**What the task asks**
Report each line of the entries that contains the word "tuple", copied in full.

**Records provided**
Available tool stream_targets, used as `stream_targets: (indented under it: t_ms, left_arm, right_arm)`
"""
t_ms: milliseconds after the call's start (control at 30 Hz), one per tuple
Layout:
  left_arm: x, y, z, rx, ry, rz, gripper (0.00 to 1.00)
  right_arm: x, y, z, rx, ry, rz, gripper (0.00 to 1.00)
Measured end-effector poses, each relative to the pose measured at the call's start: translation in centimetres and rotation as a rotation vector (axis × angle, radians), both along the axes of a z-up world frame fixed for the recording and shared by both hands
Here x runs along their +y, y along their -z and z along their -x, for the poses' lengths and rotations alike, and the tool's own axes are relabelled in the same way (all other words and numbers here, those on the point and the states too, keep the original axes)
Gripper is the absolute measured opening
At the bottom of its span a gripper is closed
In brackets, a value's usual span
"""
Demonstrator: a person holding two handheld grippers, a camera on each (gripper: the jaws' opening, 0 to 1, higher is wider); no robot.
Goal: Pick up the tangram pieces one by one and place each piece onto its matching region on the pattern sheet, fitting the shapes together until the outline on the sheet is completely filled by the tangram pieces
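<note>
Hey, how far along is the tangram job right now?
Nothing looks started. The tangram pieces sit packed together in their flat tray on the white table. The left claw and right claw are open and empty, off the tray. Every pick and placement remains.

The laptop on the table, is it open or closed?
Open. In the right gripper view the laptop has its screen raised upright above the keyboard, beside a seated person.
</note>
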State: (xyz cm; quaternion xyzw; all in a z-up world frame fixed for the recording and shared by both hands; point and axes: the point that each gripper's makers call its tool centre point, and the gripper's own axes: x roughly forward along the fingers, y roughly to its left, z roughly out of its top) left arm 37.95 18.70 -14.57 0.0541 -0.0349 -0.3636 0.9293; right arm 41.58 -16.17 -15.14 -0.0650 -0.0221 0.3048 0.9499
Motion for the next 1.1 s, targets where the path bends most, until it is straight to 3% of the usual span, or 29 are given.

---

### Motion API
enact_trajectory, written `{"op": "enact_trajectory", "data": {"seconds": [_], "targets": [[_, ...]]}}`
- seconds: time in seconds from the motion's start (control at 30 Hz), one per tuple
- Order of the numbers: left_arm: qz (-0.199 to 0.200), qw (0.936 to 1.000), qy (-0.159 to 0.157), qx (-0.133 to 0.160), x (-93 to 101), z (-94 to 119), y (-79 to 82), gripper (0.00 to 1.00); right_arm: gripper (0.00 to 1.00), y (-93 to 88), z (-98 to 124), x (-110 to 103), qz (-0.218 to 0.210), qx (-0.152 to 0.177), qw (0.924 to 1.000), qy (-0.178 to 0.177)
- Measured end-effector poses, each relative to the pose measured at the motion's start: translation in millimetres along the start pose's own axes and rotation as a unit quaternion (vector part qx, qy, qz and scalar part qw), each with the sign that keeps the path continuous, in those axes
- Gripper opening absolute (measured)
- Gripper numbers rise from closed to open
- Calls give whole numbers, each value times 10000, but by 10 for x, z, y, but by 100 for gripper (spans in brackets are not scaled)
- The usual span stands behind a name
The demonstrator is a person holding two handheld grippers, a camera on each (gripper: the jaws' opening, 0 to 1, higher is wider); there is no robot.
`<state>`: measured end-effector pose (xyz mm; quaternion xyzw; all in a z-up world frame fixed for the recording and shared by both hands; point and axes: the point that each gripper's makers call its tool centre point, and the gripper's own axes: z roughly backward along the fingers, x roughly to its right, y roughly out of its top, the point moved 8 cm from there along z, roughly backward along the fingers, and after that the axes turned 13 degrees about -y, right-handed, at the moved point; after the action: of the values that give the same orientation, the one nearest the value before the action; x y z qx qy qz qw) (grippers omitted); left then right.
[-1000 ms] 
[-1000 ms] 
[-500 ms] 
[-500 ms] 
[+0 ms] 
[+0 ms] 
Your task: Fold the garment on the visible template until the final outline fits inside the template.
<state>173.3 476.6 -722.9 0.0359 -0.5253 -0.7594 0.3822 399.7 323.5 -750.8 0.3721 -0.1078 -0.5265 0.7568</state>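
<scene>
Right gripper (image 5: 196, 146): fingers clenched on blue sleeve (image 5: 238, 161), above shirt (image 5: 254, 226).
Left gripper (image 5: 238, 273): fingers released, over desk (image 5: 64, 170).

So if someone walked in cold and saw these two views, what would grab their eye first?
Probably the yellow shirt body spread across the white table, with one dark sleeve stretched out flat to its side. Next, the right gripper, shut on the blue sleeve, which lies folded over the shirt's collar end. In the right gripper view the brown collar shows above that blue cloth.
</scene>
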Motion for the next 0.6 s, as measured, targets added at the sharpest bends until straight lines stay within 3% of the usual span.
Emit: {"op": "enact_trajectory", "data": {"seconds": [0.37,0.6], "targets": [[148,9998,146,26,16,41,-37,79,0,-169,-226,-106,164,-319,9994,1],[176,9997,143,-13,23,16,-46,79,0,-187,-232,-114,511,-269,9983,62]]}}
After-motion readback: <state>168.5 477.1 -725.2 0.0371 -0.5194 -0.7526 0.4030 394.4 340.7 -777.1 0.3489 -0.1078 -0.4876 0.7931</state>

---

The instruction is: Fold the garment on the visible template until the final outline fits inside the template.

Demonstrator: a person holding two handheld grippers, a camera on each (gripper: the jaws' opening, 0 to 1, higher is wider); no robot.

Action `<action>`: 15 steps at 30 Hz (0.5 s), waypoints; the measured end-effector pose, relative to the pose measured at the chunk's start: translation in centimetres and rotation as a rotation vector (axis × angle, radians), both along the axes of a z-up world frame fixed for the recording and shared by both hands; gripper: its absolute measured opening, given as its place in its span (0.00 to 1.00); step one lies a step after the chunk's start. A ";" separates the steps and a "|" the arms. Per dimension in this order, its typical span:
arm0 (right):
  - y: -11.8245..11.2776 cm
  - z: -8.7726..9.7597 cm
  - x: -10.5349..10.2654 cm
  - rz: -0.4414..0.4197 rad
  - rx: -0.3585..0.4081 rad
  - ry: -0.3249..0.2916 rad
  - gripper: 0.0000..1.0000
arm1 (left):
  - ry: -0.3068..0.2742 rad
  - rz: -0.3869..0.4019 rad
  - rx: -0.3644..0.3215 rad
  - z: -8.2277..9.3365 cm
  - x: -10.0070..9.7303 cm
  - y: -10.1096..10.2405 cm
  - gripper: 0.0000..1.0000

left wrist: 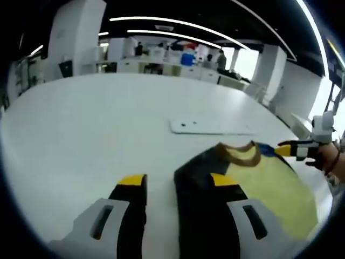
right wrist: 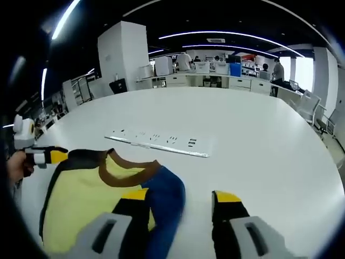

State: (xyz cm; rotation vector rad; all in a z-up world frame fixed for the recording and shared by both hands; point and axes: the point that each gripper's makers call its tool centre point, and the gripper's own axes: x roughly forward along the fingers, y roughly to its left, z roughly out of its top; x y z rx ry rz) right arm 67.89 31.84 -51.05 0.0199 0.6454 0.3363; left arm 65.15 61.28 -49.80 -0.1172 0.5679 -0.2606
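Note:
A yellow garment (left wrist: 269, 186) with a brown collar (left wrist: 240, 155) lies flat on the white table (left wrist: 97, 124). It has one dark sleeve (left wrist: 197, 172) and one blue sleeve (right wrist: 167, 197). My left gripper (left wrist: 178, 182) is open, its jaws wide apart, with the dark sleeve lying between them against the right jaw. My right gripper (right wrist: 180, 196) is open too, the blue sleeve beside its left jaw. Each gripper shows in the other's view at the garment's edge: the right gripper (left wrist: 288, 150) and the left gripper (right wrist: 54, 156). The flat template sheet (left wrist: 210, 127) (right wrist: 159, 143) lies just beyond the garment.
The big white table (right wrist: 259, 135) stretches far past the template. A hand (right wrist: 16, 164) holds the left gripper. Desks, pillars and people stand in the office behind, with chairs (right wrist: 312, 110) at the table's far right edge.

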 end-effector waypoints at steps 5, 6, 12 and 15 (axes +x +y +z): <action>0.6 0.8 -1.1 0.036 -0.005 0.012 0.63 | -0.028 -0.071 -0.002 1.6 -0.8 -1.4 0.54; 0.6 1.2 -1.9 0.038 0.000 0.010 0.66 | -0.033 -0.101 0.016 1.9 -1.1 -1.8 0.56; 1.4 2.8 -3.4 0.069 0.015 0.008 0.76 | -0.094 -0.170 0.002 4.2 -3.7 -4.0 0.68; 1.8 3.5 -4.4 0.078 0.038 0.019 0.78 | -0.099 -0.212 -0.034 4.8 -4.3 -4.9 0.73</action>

**Task solution**
t_ms: milliseconds after the call's start (control at 30 Hz), one per tuple
- seconds: time in seconds from the motion's start (control at 30 Hz), one per tuple

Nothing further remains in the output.